Considérée comme un bilan mi-parcours des efforts consentis dans l’acquisition des droits fondamentaux de la femme et son insertion rapide dans le processus de développement, la célébration de cette année a consacré diverses activités à la sensibilisation sur la protection de l’environnement, le droit à la santé des femmes et des enfants, l’autonomisation de la femme et la scolarisation de la jeune fille.
A Notsè, dans la Commune Haho1, une cinquantaine de femmes ont été soumises à l’auto examen des seins et des populations sensibilisées sur les méthodes contraceptives dans le cadre de la lutte contre le cancer de sein. Initiée par l’ONG Plan-Togo, la rencontre a permis de renforcer les connaissances sur les droits des femmes à prévaloir leurs besoins réels dans les décisions politiques et budgétaires afin de jouir pleinement de leurs droits à la santé.
Le coordonnateur des Programmes de plan international-Togo Kpelega Amana, le personnel médical dont le directeur préfectoral de Santé du Haho Atékpé Somiabalo ont encouragé les femmes à se dépister régulièrement pour réduire les méfaits du cancer de sein qui tue plus des femmes dans le monde. Ils les ont aussi exhortés à promouvoir leur droit à la santé pour conserver « l’Egalité aujourd’hui pour un avenir durable ».
En marge de cette activité, l’Association pour l’Eveil de conscience pour un développement harmonieux intégral (ECDHI) a réuni les femmes revendeuses d’ananas de Nostè autour du thème « Rôle et impact des femmes dans une nation » et « les femmes face à l’extrémise violent ». La rencontre a permis d’informer les participantes sur le rôle importants que joue les femmes dans les domaines de l’éducation des enfants, du commerce et de l’auto-emploi. Elles ont été renseignées sur les causes et conséquences néfastes de l’extrémise violent dont le Togo subi les menaces dans le nord du pays.
Selon le président de l’Association ECDHI Messan Kossi et le conseiller municipal Epou Zoé, il est important que les femmes soient informées de leurs rôles et les dangers qui ruinent le Togo afin de pouvoir répondre à l’éthique du thème de la journée l’Egalité aujourd’hui pour un avenir durable.
A Asrama, la mairie de la Commune Haho 2 a organisé sa 1ere édition de la journée de la femme sur « l’autonomisation et la scolarisation de la jeune fille ». La rencontre a permis d’attirer l’attention des femmes sur la nécessité d’apprendre un métier, de développer une activité génératrice de revenue afin de soutenir leurs familles et impacter le développement de la nation. Elles ont été également exhortées à scolariser leurs enfants surtout de la jeune fille et relever le défi du concept « l’Egalité aujourd’hui pour un avenir durable ».

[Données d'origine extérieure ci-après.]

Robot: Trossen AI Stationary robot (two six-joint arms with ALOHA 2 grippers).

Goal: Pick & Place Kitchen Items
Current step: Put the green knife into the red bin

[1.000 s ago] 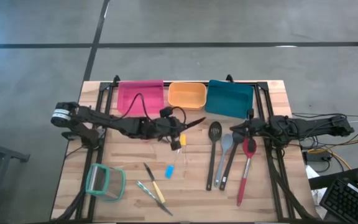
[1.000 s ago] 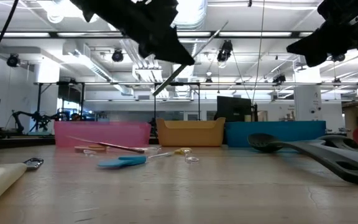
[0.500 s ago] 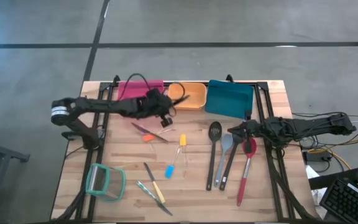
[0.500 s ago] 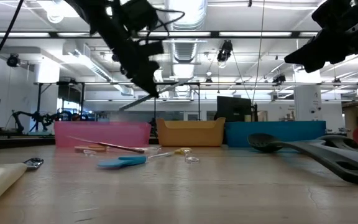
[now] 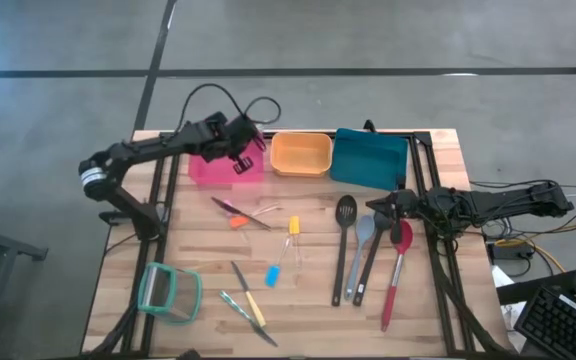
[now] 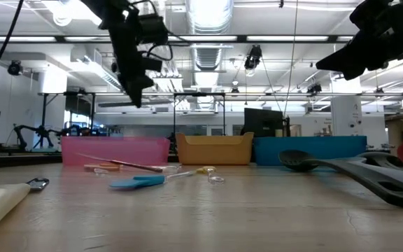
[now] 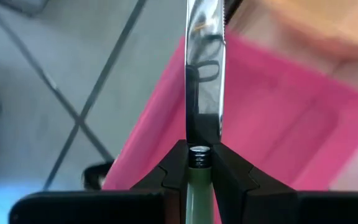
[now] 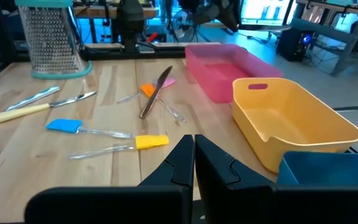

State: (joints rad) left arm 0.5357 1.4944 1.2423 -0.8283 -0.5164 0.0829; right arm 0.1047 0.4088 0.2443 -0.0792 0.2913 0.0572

A l’occasion la porte-parole des femmes Edou Hélène, le 2eme adjoint au maire du Haho 2 Amedanou Kokou et le maire Ayidoté Sossou ont rappelé que le thème « l’Egalité aujourd’hui pour un avenir durable », est une dédicace aux femmes. Selon eux il est important de proscrire la paresse, la négligence et les mauvaises compagnies pour prévaloir l’identité de femme active.
A Wahala dans la Commune Haho 4, l’ONG CADI-Togo en collaboration avec le réseau MenEngage – Togo a sensibilisé les groupements de femmes de Wahala et d’Ayito sur le même thème. Selon le directeur préfectoral de l’Action sociale Dopo Kakadji, il s’agit d’amener les communautés à prendre conscience des causes et conséquences de la dégradation de l’environnement, renforcer la résilience des communautés face aux changements climatiques et soutenir les efforts des femmes en vue de l’égalité d’un futur durable.
Les différents intervenants dont le secrétaire général de la Commune Haho 4 Tcha Kondo, le coordonnateur du Réseau MenEngage-Togo Galley Kossi et la présidente des femmes des cadres cantonaux de concertation femmes leaders (CCCFL) Tchangai Panawé ont encouragé les populations à mettre en terre des plants afin de lutter contre la désertification, l’érosion qui menacent l’écosystème.
Les rencontres ont été marquées par le rappel historique sur la journée internationale des droits de la femme célébrée pour la première fois le 08 mars 1977, sur l’importance de sa célébration. L’exécution de l’hymne des femmes, des sketches sur l’éducation des enfants et la vie familiale et des réjouissances populaires ont enrichi en couleurs cette célébration.